Marc Stiegler (born 1 August 1954) is an American science fiction author and software developer. He co-authored Valentina: Soul in Sapphire (1984) with Joseph H. Delaney. The computer program, Valentina, was one of science fiction's earliest examples of sentient computer software, completely unlike mainframe AIs such as HAL and Colossus.

Stiegler also wrote the short story "The Gentle Seduction", based on Vernor Vinge's ideas about a technological "singularity,"  the exponential growth of future technology that will drastically affect the human condition. The story's characters are augmented with molecular nanotechnology. The 'seducer' is the technology itself, and perhaps the programmers of the technology - the majority of mankind is more willing to swallow a pill that fixes one's back (this happens in the story) than take a pill that installs a computer in one's forehead (also from the story). He also realized that many humans do not have the mental fortitude to survive the Technological singularity.

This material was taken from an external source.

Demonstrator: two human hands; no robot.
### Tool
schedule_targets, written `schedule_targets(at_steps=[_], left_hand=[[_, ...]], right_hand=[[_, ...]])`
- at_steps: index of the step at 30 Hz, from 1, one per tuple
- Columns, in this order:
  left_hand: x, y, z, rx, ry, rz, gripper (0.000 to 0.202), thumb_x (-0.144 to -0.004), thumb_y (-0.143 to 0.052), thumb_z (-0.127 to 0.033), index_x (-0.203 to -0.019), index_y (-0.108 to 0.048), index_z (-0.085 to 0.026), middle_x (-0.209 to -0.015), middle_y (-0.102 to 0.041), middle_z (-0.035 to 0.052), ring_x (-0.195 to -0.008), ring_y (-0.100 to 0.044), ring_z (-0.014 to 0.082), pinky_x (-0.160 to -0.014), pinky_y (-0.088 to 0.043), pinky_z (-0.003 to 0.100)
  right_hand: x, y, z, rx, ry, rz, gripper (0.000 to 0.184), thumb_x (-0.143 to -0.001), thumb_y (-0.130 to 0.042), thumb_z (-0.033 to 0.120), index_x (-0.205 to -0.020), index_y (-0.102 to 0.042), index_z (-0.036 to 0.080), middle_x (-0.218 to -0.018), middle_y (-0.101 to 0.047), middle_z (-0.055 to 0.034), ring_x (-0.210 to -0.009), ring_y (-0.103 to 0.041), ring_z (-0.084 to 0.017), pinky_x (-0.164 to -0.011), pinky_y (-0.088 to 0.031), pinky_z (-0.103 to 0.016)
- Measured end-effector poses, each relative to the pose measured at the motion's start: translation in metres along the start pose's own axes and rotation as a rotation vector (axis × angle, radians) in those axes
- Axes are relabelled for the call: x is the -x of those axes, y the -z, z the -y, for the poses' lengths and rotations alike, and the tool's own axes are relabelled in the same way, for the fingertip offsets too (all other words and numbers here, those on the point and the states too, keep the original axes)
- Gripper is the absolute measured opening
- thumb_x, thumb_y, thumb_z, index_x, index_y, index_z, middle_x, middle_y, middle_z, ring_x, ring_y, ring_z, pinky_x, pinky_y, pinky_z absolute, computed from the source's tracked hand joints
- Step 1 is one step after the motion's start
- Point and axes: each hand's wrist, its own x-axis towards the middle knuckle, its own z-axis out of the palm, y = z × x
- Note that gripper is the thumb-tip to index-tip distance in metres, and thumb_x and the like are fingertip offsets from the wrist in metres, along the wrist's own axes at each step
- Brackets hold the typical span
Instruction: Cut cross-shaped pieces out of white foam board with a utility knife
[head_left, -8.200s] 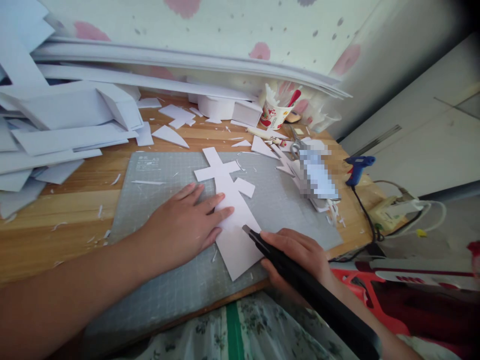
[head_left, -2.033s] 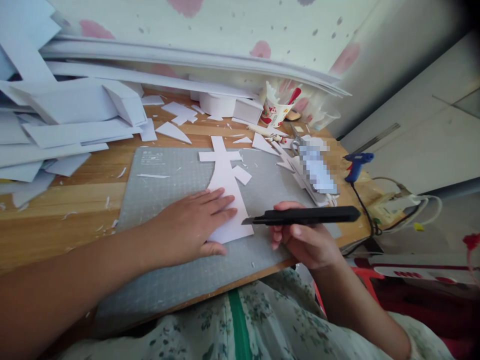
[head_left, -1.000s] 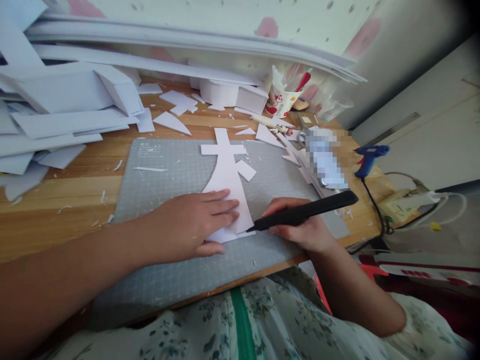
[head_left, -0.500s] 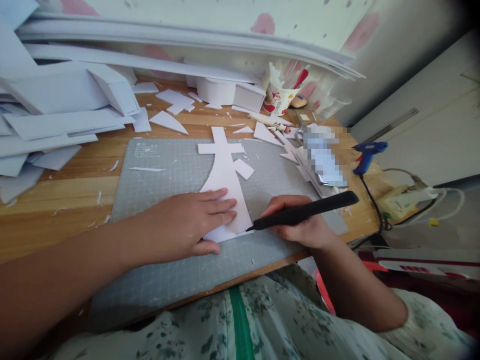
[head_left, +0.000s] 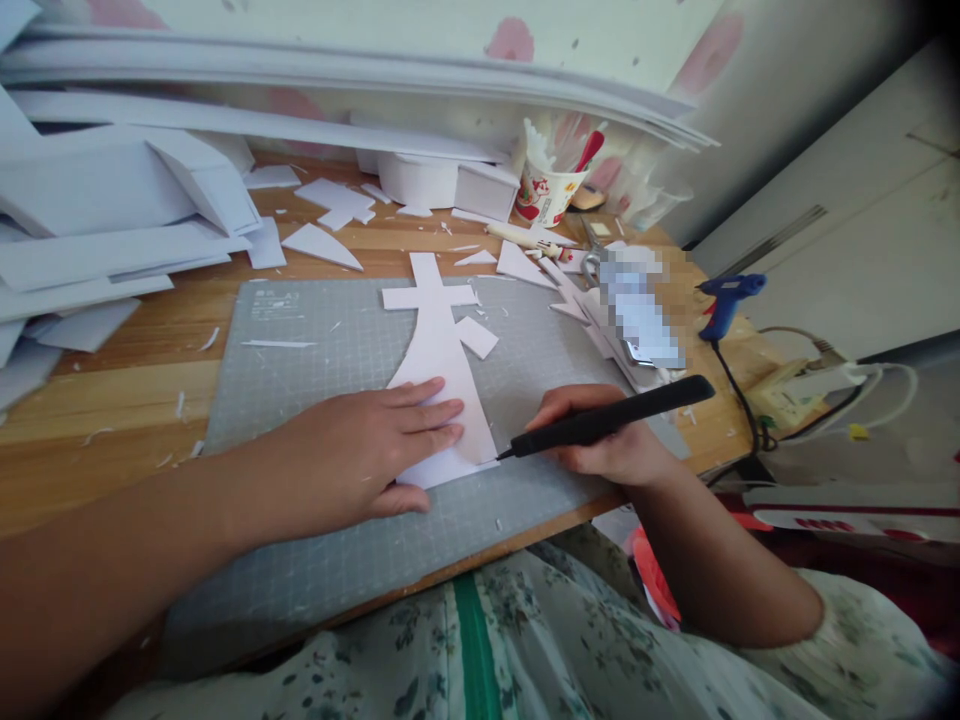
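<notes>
A white foam board piece (head_left: 442, 345) with a cross-shaped top and a flared lower part lies on the grey cutting mat (head_left: 300, 570). My left hand (head_left: 375, 440) rests flat on its lower part, fingers stretched out and slightly apart. In my right hand (head_left: 600, 440) is a slim black craft knife (head_left: 600, 422), held like a pen. Its fine tip touches or nearly touches the board's lower right corner. A small white offcut (head_left: 478, 338) lies against the piece's right side, and a thin white strip (head_left: 277, 344) is on the mat's upper left.
White boards (head_left: 97, 190) are piled at the left on the wooden table (head_left: 142, 430). Behind the mat are scraps (head_left: 322, 245) and a paper cup (head_left: 551, 195) of tools. At the right lie scissors (head_left: 592, 265), a blurred phone (head_left: 645, 315) and a blue glue gun (head_left: 727, 300).
The knife tip has slid slightly right along the board's bottom edge to its corner. My left hand stays pressed on the board. The whole view has shifted a little.
</notes>
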Motion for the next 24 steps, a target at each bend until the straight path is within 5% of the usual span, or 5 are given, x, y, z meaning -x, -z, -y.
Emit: schedule_targets(at_steps=[15,21,24], left_hand=[[0.001,0.001,-0.001,0.029,0.060,0.037,0.062,-0.088,-0.069,-0.046,-0.141,-0.056,-0.016,-0.153,-0.049,0.0074,-0.148,-0.033,0.0276,-0.123,-0.025,0.038],[0.000,0.002,-0.004,0.028,0.098,0.050,0.060,-0.089,-0.066,-0.043,-0.142,-0.055,-0.017,-0.154,-0.048,0.0074,-0.148,-0.034,0.0275,-0.122,-0.026,0.039],[-0.001,0.005,-0.004,0.025,0.083,0.063,0.059,-0.092,-0.063,-0.043,-0.143,-0.053,-0.017,-0.155,-0.046,0.0084,-0.149,-0.031,0.0286,-0.122,-0.026,0.041]], right_hand=[[0.011,0.013,-0.016,-0.104,-0.079,-0.091,0.014,-0.068,-0.077,0.014,-0.081,-0.078,0.020,-0.075,-0.077,-0.0018,-0.062,-0.065,-0.013,-0.055,-0.049,-0.021],[0.012,-0.006,-0.015,-0.334,-0.071,-0.287,0.014,-0.064,-0.081,0.017,-0.077,-0.076,0.020,-0.062,-0.071,0.0014,-0.052,-0.059,-0.012,-0.047,-0.044,-0.021],[0.010,-0.019,-0.006,-0.248,-0.096,-0.252,0.016,-0.064,-0.082,0.016,-0.079,-0.076,0.020,-0.067,-0.073,0.0005,-0.057,-0.059,-0.012,-0.050,-0.044,-0.021]])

The heroine of "The Gentle Seduction" is a normal woman whose very elemental connection with her own identity is key in soothing humanity's jarring experience of finally meeting an alien mind.

His novel Earthweb takes place in a future where computers have been secured from attack, the Web has evolved to largely supplant government as the underpinning fabric of human civilization, and idea futures are used to make decisions about important future events.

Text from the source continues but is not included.